HomePod Mini: A Good Speaker for Macs?
So, it’s been a great experience for iOS devices, so it should be the same for Macs, right? That’s what I thought, too, but in reality, it’s not. In fact, it’s been an experience so terrible that I dedicated an entire section about it.
Okay, it turns out that AirPlay 2, while being a very seamless experience for iOS, has been terrible for Macs for years. Why, because there’s a very noticeable, 2-ish seconds of delay for the audio for some reason. Therefore, if you’re using it to watch videos, prepare to get mad. It’s not as bad when you’re trying to play music, but the delay made it feel so unresponsive to the point that it’s unusable.
The most baffling thing of all? This is an Apple’s first-party speaker, yet it’s a terrible experience for Macs. In addition to the poor user experience, the Home app on the Mac is not as responsive as on the iOS. Mind you, this is an Apple first-party app, which should be the example of the whole Mac-iOS app integration thing with Catalyst, and it’s not looking so good.
So, with utter disappointment, I’ll have to look for a “normal” Bluetooth speaker for my Mac Mini, and put the HomePod Mini on the living room for playing music, setting up alarms, timers for cooking, and probably make some calls and finding my stuffs.
Oh, and before you ask, in case you don’t know, the HomePod Mini does not support Windows and Android by default, since it connects via Apple’s proprietary AirPlay 2 protocol. You’ll need a third-party app like AirParrot or TuneBlade to enable support.

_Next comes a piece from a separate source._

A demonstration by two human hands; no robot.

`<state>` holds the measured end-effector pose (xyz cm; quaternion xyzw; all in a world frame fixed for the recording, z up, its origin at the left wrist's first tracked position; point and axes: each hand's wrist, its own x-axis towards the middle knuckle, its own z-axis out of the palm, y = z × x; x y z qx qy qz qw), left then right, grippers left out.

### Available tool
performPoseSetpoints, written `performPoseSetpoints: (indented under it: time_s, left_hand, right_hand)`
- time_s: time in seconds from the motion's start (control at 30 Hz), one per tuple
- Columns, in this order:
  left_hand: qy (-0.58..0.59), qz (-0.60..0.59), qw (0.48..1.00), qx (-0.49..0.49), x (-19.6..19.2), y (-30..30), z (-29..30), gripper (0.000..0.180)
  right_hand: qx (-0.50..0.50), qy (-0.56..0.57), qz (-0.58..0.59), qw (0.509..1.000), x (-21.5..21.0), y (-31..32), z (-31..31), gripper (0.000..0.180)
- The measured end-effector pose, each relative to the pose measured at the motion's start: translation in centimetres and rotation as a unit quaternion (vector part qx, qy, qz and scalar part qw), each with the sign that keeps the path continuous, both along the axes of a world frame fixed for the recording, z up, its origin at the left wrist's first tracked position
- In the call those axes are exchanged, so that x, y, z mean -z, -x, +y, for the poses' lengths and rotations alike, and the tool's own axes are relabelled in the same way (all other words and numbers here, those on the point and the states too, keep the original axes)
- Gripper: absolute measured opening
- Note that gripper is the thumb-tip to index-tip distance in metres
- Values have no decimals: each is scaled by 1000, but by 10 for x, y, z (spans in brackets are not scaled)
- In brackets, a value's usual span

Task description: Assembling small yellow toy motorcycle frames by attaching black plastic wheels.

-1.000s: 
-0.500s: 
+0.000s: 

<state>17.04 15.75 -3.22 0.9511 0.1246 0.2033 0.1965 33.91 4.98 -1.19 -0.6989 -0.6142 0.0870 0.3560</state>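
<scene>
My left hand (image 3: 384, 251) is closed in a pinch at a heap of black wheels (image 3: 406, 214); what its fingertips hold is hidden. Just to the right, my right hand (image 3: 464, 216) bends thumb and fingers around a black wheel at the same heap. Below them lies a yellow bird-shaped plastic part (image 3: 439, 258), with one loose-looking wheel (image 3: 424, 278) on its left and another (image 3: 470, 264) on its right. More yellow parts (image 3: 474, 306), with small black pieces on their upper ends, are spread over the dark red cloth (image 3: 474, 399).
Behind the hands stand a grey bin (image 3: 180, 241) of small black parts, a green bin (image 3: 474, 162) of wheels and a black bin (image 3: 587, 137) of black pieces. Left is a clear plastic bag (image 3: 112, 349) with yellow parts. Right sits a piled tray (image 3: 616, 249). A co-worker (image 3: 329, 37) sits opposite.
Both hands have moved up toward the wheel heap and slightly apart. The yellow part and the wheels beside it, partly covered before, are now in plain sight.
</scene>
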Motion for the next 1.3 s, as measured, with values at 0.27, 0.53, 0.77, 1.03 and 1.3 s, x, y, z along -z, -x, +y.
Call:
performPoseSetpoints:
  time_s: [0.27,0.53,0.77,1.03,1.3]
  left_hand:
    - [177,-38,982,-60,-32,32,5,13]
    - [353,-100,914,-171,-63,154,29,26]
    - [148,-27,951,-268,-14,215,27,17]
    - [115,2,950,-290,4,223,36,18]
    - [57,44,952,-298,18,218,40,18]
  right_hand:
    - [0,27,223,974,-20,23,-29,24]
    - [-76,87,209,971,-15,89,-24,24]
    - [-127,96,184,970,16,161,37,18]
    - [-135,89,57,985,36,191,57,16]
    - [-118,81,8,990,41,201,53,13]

Well, the HomePod Mini is everything but a normal Bluetooth speaker. It excels in all the smart stuffs, sound quality, and of course, integration in the Apple ecosystem, but it’s a terrible, terrible Mac speaker, or any other OS besides iOS and iPadOS.
So, the conclusion is actually simple. If you’re looking for a smart speaker to enhance your smart home experience, or just needs something bigger to play music from your iPhone, and you’re already invested in Apple’s ecosystem, HomePod Mini is a very decent, recommended, even, buy. Otherwise, if you’re looking for an ordinary Bluetooth speaker, or you’re not sure if you’re comfortable living in Apple’s so-called Walled Garden, get a Bluetooth speaker or a Google Assistant-powered speakers instead.
- Small, portable, fit-anywhere design
- Great sound and microphone quality given its size
- Tight integration with iOS and iPadOS
- Sub-optimal experience on MacOS, and any other OSes beside iOS and iPadOS
- Only supports AirPlay, third-party app needed for unsupported devices
Well, I guess that’s all, Folks. Though the HomePod Mini is actually a great product, it’s not what I’m looking for. I think I’m going to grab a Sony Bluetooth speaker instead. I’ll still keep the HomePod Mini in my living room, though, since my wife seems to regularly use it for music, alarm, and timer.